At the end of the day, I recognize that my gaming habits have changed, but I don’t think they disqualify me from discussing the games that truly warrant conversation. I will not be a vanguard critic, charging into the unknown waters of gaming to distinguish overhyped duds from underappreciated gems – though I will maintain my vigil over promising indie releases, even if I’m a bit late to actually play them. And I am in no present danger of running out of good games to talk about. Wes and I have not discussed our plans for podcasts after our Daniel Mullins series, but I have plenty of titles in mind that should keep us going for years to come, and I’m sure he has a similar list in his mind. We won’t want for content, even if it is years after the curve.
But I also think we need to take this opportunity to make a kind of statement of intent. I recognize there is a push-pull tension between the desire to stay relevant and speak to games popular in the moment – and the desire to focus on games already proven insightful and relevant by years of community admiration and conversation.

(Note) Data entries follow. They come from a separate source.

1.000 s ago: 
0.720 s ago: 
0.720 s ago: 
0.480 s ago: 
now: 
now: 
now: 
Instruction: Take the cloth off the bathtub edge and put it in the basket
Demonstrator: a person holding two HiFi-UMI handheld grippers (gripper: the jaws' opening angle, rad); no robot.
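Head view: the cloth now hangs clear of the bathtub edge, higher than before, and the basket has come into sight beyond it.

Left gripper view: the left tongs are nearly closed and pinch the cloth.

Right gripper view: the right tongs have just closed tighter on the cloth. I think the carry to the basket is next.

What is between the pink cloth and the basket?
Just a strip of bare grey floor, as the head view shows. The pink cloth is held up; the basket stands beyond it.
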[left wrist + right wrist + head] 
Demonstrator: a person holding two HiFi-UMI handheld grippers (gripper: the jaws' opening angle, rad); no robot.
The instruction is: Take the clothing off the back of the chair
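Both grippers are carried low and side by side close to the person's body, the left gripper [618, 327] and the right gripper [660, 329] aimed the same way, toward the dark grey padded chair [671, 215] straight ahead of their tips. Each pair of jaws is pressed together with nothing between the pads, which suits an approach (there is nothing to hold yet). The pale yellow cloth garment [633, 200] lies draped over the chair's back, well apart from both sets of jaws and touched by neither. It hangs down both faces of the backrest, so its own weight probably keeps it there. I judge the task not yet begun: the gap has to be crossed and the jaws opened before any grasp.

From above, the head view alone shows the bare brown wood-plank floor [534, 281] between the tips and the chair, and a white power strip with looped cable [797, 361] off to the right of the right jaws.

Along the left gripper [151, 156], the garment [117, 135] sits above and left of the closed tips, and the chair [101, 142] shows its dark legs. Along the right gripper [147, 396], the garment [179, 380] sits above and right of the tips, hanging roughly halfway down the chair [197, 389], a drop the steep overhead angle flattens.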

I think we should not remain complacent in our comfort zones, reviewing only the games we already love; but we should also not exhaust ourselves surveying unproven titles in the hope of being the first to see value in a game. We should be comfortable saying “I couldn’t get into this” about something like Prey or Squadrons, even as we recognize the merits we saw. And we should absolutely question both ourselves and these games to try and find where the fault or miscommunication lies. We should be willing to critique the industry as well as the developer; gaming as well as games.
In short: we can (and should) be casual critics without doing any disservice to our criticism or our credibility.